§ Work to be completed
Copy out the data in full, keeping each line exactly as it reads.

********************

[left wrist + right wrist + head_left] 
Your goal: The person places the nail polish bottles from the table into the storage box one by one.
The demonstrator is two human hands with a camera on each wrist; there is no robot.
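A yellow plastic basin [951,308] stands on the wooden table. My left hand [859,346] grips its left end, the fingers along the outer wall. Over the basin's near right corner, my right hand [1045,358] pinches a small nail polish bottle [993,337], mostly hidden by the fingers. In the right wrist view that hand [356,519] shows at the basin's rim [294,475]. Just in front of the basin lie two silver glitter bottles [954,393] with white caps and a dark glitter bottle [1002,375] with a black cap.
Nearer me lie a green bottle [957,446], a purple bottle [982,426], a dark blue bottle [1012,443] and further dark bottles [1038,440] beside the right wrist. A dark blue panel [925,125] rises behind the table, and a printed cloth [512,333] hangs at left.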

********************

§ Response below
[left wrist + right wrist + head_left] 
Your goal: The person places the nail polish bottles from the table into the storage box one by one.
The demonstrator is two human hands with a camera on each wrist; there is no robot.
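A yellow plastic basin [951,308] stands on the wooden table. My left hand [859,346] grips its left end, the fingers along the outer wall. Over the basin's near right corner, my right hand [1045,358] pinches a small nail polish bottle [993,337], mostly hidden by the fingers. In the right wrist view that hand [356,519] shows at the basin's rim [294,475]. Just in front of the basin lie two silver glitter bottles [954,393] with white caps and a dark glitter bottle [1002,375] with a black cap.
Nearer me lie a green bottle [957,446], a purple bottle [982,426], a dark blue bottle [1012,443] and further dark bottles [1038,440] beside the right wrist. A dark blue panel [925,125] rises behind the table, and a printed cloth [512,333] hangs at left.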

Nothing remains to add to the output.